According to software vendors executing the big data projects, the answer is clear: More data means more options. Then add a bit of machine learning (ML) for good measure to get told what to do, and the revenue will thrive.
This is not really feasible. Therefore, before starting a big data project, a checklist might come in handy.
Gain actionable insights
Make sure that the insights gained through machine learning are actionable. Gaining insights is always good, but it is even better if you can act on this new knowledge.
Example: Analyzing the data of a local ice cream parlor might show that sunny weather doubles the revenue. The ML algorithm would then suggest the sun should shine all year. True, that would help, but it is hard to achieve.
Take actions that make sense
A shopping basket analysis shows which products are sold together. What to do with that information?
Companies could place the two products in opposite corners of the shop, so customers walk through all areas and will find other products to buy in addition. Or they could place both products next to each other so each boosts the sales of the other. Or how about discounting one product to gain more customers?
As all actions have unknown side effects, companies have to decide for themselves which action makes sense to take in their case.
Clean big data of needless noise
Some conclusions are obvious. If the competition offers the same product at half the price and while enjoying higher brand awareness, you will have a harder time selling this product.
In other words, there are three variables in this example – price, brand, revenue – with a high degree of dependency. No fancy IT system is needed for that kind of analysis. However, it gets more complicated the more variables are involved.
The main advantage of machine learning is that it can deal with more variables and still find meaningful interdependencies and relationships, e.g. between product quality, marketing budget, availability, sales channels and many more – but only if there is a pattern.
Way too often, the noise in the data superimposes any potential pattern. As a result, the ML logic does not find any pattern or worse, believes to have found one.
Make sure the data in your big data project is cleaned of needless noise as much as possible to ensure the best possible results.
Make sure you get the full picture
An interesting fact was uncovered: With a high probability, the motor of a conveyor belt will break at 8 AM.
A detailed analysis would show that in the morning, starting for the first time that day, the motor is still cold, and the torque is the highest. The result is a failure in the motor’s main bearing. The solution would be to start the belt more slowly.
But what if the motor neither has a temperature sensor nor a torque sensor? How would any ML program find the root cause if it is not included in the data?
Make sure you get the full picture on all relevant machine parts, equipment and so on to enable machine learning programs to identify the root cause of problems – otherwise, why even employ ML, right?
Do not expect machine learning to replace human experts
A common situation is to spend a lot of money on an IT solution to find weak spots – which is fine, if it actually uncovers new insights.
For example, let’s imagine a capacitor on a PCB that is frequently broken. The ML analysis shows it clearly, hence its suggestion would be to replace it with another capacitor of higher quality from now on. Well done, ML – only problem: the repair teams might be upset because they suggested the same thing years ago and nobody was listening.

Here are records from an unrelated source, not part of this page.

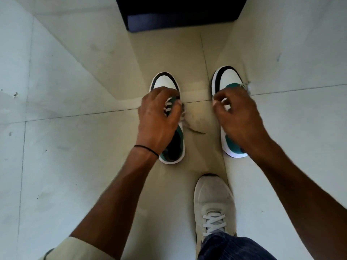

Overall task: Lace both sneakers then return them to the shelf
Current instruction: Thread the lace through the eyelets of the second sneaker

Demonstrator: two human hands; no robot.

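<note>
Two white, teal and black sneakers stand side by side on the tiled floor, toes pointing away from me. My left hand (157, 117) is clasped over the laced middle of the left sneaker (165, 81). A loose lace end (187, 126) trails from it onto the floor to the right. My right hand (236, 113) curls over the top of the right sneaker (228, 76), fingertips at its left edge. A bit of lace (247, 85) sticks out on that sneaker's right side. Both hands hide most of the eyelets.
A dark box-like piece of furniture (178, 14) stands on the floor just beyond the sneakers. My own foot in a pale grey laced shoe (214, 201) is planted close behind the right sneaker. Light floor tiles (75, 147) spread to both sides.
</note>
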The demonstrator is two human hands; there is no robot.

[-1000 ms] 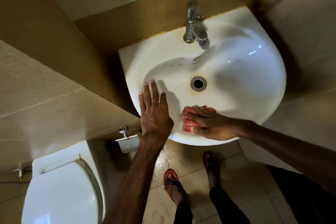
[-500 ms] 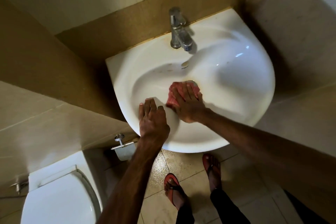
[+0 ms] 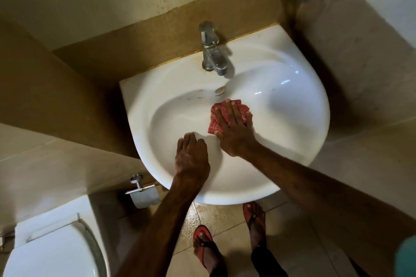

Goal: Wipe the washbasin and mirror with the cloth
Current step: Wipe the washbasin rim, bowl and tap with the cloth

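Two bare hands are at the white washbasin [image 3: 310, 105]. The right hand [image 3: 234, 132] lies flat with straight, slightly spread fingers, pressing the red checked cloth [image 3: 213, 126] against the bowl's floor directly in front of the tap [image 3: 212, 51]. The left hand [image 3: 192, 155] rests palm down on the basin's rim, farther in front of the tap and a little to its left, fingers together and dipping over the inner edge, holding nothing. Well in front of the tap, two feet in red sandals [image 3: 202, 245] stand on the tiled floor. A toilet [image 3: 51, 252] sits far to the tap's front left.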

The best ML algorithm in the world are skilled people. They have the data, the understanding, intuition and are available already. ML cannot completely replace the know-how of human experts, so don’t expect it to.
Use ML for optimization, but don’t expect it to think outside the box
ML algorithms recognize patterns well, which can be useful for optimization. But thinking outside the box is beyond their capabilities as they would need an understanding of the problem for that.
Example: A hotel group asks their customers what their biggest pain point was during the stay. The answer is the check-in process. How would one solve that problem? ML would probably recommend more people, better training or better software. These are all valid approaches.
But what the hotel decides to do instead is to get rid of the check-in counter altogether. Each guest is greeted at the door, hands over the credit card and while walking them to their room, hotel staff take care of the check-in.
Machine learning would have optimized the existing process, human decision makers got rid of it and established a new, better suited one. If you want outside-of-the-box thinking, ML is not the way to go.
If there are so many potential problems, the best approach to any big data project is to keep the costs down. With more practical experience, the value will be seen quickly and quite often in areas not anticipated initially. A project with little costs is also a quicker project with an higher return on investment.